At a median follow-up of 6 years, survivors of non-Hodgkin lymphoma (NHL) exposed to rituximab do not have an increased risk for developing second primary malignancies, according to a meta-analysis published online ahead of print in the journal Annals of Oncology.1
Because rituximab induces a transient B-cell depletion and a dose-dependent T-cell inactivation that could impair T-cell immunosurveillance, researchers theorize that treatment with rituximab may increase the risk for developing a secondary primary malignancy. Therefore, researchers sought to perform a systematic review to compare the risk of second primary malignancies among patients treated or not treated with rituximab.

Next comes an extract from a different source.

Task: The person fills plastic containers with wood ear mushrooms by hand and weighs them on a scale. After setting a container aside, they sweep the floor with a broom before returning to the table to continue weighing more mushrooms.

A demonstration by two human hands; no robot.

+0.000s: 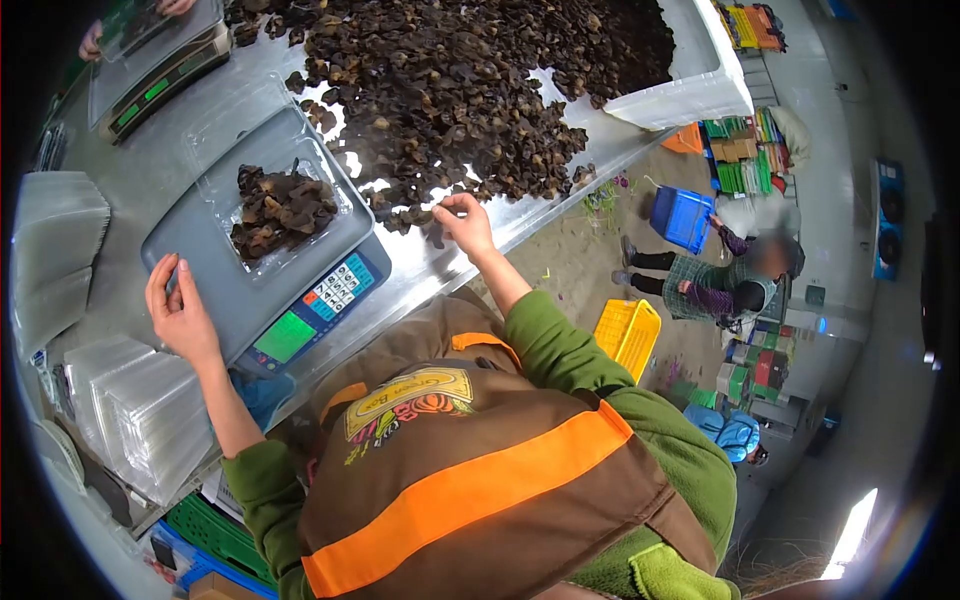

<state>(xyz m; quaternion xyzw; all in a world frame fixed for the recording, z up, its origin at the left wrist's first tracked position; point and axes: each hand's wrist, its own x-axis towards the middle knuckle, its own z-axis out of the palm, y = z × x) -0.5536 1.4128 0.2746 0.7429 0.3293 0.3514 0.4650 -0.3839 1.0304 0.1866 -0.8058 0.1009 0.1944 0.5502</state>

For the study, researchers analyzed data from 9 trials that included a total of 4621 patients with newly or relapsed/progressive B-cell NHL that were randomly assigned to receive rituximab or no rituximab plus or minus other treatment.
Results showed that at a median follow-up of 73 months, there were 169 second primary malignancies observed in patients randomly assigned to rituximab compared with 165 in patients not randomly assigned to receive rituximab (OR, 0.88; 95% CI: 0.66-1.19). Researchers found no association between gender, histology, or use of rixumab in first line or in maintenance and second primary malignancy risk.
The study also demonstrated no association between cumulative exposure of rituximab given as maintenance and second primary malignancy risk.
“Our meta-analysis suggests no SPM predisposition among NHL survivors exposed to rituximab at a median follow-up of 6 years,” the authors conclude.
1. Fleury I, Chevret S, Pfreundschuh M, et al. Rituximab and risk of second primary malignancies in patients with non-Hodgkin lymphoma: a systematic review and meta-analysis [published online ahead of print December 17, 2015]. Ann Oncol. doi:10.1093/annonc/mdv616.